## Creating pleasant plots with seaborn

Seaborn is an awesome Python library to create great-looking data plots. It’s a bit higher level than the often used matplotlib and this blog entry serves as a self-reminder about the most frequently used plots for myself.

It’s way to specify in a declarative way what you want to plot rather than plot details like markers, colors etc is refreshing and frees some cognitive space which you can use for other tasks.

### Basic dataset with pandas dataframe

To get started, let’s import the dependencies we need and start looking at the penguins dataset which can be directly loaded from seaborn and comes as a pandas dataframe:

import numpy as np
import seaborn as sns
import matplotlib.pyplot as plt



species island bill_length_mm bill_depth flipper_length_mm body_mass sex
0 Adelie Torgersen 39.1 18.7 181.0 3750.0 Male
1 Adelie Torgersen 39.5 17.4 186.0 3800.0 Female
2 Adelie Torgersen 40.3 18.0 195.0 3250.0 Female
3 Adelie Torgersen NaN NaN NaN NaN NaN
4 Adelie Torgersen 36.7 19.3 193.0 3450.0 Female

As you can see, we have a couple categorical columns like the species type, the island where they are from and the sex. There are also several numerical columns which describe things like the length of the bill or the body mass.

### Histogram plot: count occurrence of values

One often used plot is a histogram where we want to plot the counts over a numerical column.

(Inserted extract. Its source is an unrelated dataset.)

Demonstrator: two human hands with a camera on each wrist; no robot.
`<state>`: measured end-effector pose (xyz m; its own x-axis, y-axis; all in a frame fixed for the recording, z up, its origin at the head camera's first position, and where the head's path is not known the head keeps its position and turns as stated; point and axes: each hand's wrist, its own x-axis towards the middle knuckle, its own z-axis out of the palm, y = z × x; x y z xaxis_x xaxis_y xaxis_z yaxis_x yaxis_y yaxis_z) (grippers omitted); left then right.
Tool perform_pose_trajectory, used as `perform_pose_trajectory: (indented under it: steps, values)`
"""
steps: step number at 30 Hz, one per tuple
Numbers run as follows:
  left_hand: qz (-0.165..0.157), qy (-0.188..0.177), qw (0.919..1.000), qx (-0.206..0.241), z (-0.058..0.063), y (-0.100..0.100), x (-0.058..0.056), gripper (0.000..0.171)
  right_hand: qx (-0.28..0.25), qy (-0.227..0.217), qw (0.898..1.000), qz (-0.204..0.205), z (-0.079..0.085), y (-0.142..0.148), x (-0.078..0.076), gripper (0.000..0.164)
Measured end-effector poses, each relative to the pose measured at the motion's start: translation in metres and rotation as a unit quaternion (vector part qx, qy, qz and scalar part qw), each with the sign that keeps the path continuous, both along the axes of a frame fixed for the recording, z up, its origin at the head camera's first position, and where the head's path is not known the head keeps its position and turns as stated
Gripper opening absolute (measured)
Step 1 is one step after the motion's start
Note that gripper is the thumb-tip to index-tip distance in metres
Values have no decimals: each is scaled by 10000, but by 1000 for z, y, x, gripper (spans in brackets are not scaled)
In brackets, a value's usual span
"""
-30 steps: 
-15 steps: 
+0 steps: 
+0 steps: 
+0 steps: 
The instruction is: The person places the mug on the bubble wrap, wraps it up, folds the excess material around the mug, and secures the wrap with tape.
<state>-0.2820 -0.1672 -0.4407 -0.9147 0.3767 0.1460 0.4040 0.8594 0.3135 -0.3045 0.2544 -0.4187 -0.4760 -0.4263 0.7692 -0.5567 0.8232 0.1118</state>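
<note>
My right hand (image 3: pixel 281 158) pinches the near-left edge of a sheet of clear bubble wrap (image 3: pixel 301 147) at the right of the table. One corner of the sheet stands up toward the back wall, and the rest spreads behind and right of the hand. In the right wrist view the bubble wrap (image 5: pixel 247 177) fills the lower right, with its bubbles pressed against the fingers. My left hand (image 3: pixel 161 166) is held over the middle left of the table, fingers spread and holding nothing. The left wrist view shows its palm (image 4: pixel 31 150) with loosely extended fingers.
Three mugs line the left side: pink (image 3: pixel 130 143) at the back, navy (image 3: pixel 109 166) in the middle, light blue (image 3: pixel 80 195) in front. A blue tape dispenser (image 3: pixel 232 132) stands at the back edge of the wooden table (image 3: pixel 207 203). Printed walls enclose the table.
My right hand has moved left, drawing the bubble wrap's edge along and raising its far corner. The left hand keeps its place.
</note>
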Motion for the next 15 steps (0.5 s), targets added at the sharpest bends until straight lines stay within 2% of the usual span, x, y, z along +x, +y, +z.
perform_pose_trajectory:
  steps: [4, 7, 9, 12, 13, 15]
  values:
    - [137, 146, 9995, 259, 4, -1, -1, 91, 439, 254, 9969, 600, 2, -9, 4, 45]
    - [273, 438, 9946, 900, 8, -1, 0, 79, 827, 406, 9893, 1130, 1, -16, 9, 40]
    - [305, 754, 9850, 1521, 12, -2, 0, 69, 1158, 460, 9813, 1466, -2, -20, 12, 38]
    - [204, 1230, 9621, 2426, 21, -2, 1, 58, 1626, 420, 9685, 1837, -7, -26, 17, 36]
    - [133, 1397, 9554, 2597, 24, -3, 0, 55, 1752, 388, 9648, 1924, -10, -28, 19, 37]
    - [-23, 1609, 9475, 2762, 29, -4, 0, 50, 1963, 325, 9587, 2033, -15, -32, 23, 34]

In this case, let’s count the flipper length in milimeters and use the species to show how they distribute between different penguin species.

I like to use the ticks style which looks very clean and orderly and as the context let’s use paper for now - this influences the size of the fonts etc.

sns.set_theme(style="ticks", context="paper")
sns.histplot(data=penguins, x="flipper_length_mm", hue="species", multiple="stack")


### Seaborn plot levels: axes vs figure level plots

Seaborn offers two different plot levels:

• Axes level plots: one function call corresponds to a matplotlib axes object which is also the return value of the function. An example is the sns.histplot above.
• Figure level plots: one function call corresponds to a full figure including all axes. This way, seaborn provides means of easily styling your plot.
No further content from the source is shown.